I've been using a pair of D Con covered mouse traps in a garden shed this winter. The traps are more expensive than regular traps, but they are very easy to set. The trigger is wide so any mouse walking in is caught. A pinch of sunflower seeds tossed into the back of the trap works.Filling the bait holder wasn't worth the effort.
15 mice and one vole so far. Not one miss!

We seem to be over run with vermin this year. Perhaps because it is an election year.....


----------



## Crawfish (May 7, 2002)

Yes, these work well and are easy for the squeamish to empty and reset. 

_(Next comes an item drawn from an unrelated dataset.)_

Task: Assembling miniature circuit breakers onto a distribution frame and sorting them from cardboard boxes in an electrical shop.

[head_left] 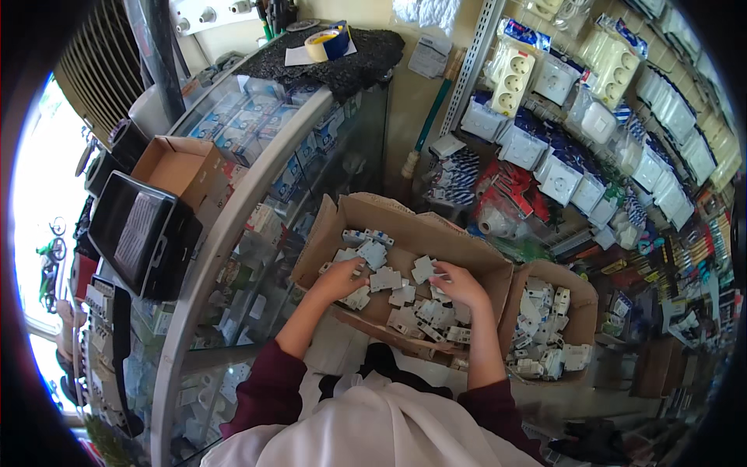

For regular snap traps, pinch part of a cotton ball in the metal trigger or wrap with several wraps of thread, then smear with PB. Mouse claws/teeth will snag on the thread or cotton and help set it off.


----------



## cakebaker (Sep 13, 2011)

You can use all the bait and traps you want but if you don't stop the cracks and holes they are using the problem will never be solved. Seal up the concrete crack with hydraulic cement and patch and fill any other access points. Then get yourself a poison box or two from tsc and install on the exterior of the building. Problem solved. Like ace Ventura said if you want to be a dolphin you need to think like a dolphin.


----------



## newaygogeorge (Aug 16, 2006)

I agree first have to eliminate the ability to enter, at camp we have used the bucket with much success but i have found "the better mouse trap" to be the best darn little mouse killer on the market. Placed in the right spot with food of choice this little devil of a contraption has never struck out yet still batting 1000 avg in season 2.
http://www.amazon.com/Intruder-30442-Better-Mousetrap-6-Pack/dp/B00APWMD3A


----------



## MRocks (Aug 31, 2007)

I've had success with the 5 gallon bucket method as well as traps. For traps, I super glue peanuts or seeds to the paddle. That makes them them have to tug on it which sets off the trap.


----------



## jancoe (Jan 24, 2010)

Since I first posted this I refreshed my frozen water bucket of seeds. It's been warm now so it's not freezing. No mice in the bucket but I did get one on a Victor trap. I know there's more with the amount of crap I cleaned out of there. The death toll continues. I did replace the seals on the bottom of the garage doors as I knew there were quite large gaps. Seals were torn and missing in spots.


----------



## jampg (Jan 27, 2007)

Big Frank 25 said:


>


Man I love this video... Little SOB's
I too have had good success with the great stuff pestblock.


----------